I was calm, Paddy Jo in Dublin was finishing work and coming down on an afternoon train. I was making a chicken curry for her arrival, the onions were cooking in a pan, when the phone rang. It was the nurse I had met that morning who was looking after her. “Mr Malpas, Helen is very ill and I think you should come up as quickly as you can.” I started to ask questions but she stopped me. “Just get here as soon as you can”. I was a mile up the road when I remembered the onions. I raced back, took the pan off the stove and if I broke records that morning delivering Helen to the hospital, I broke them again that afternoon.
The nurse, a lovely young lady, was waiting for me in AAU. She told me straightaway that Helen had had a massive heart attack, had died but the resuscitation team had assembled and got her heart going again and that she was now in the Resus Room. By now I was a trembling wreck as the nurse took me the few yards to where Helen was.

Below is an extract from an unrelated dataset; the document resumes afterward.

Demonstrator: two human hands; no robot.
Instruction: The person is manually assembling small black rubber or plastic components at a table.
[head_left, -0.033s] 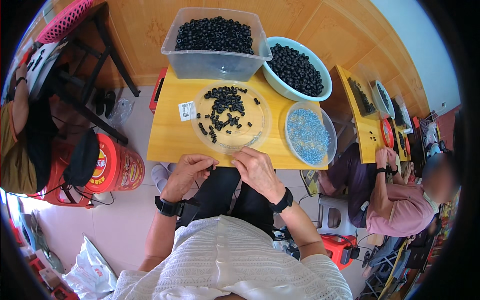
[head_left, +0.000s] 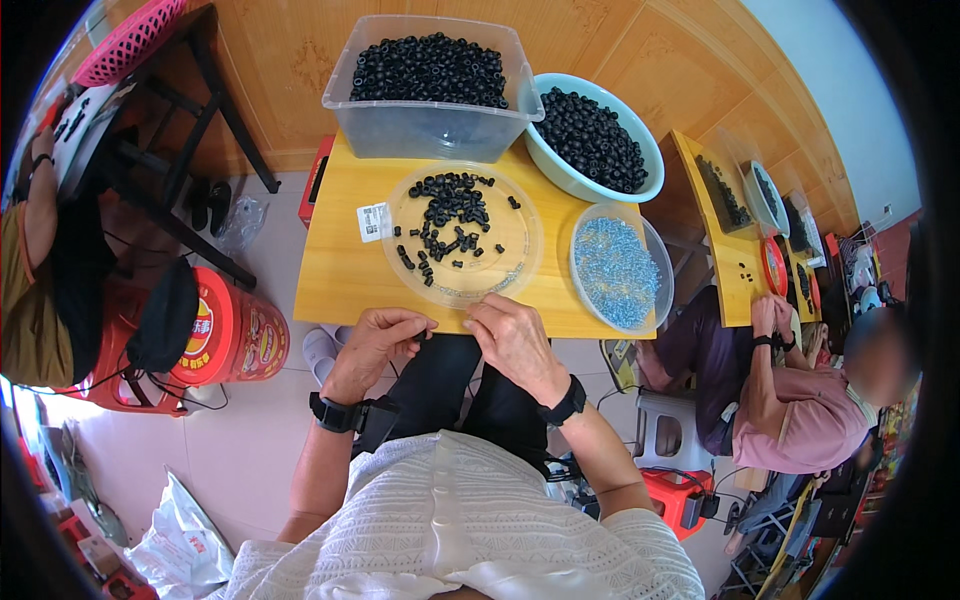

There was eight or nine people round her, her night dress was in tatters there were tubes and pipes going into every limb, down her throat, into her neck, she appeared inhuman. The team were working at 100mph, they were sweating with the effort. It was as if she was a piece of meat they were preparing for the butcher’s counter, no emotion, just high tempo action. Her poor body was awash with blood from the various insertions. The consultant in charge signalled me out into a side room.
“Helen is very poorly, we have brought her back and she is now sedated and importantly living but her vital signs are weak. Our only hope is to get her to Galway Hospital where they have the machines to keep her alive. She is not fit for the ambulance and we have called in a helicopter. She is not fit for that journey either but it is our only chance.”
We went back into the Resus Room, they were preparing her for the 100 yard journey by ambulance to the helipad. There were that many machines attached to her, it took 30 minutes to transfer her from bed to stretcher. The medical team was that big, there was no room in the helicopter for me. They told me to make my way down the 120 miles or so by car. They wheeled her out, her face a vivid purple, I was crying, that was the last I see of her I thought.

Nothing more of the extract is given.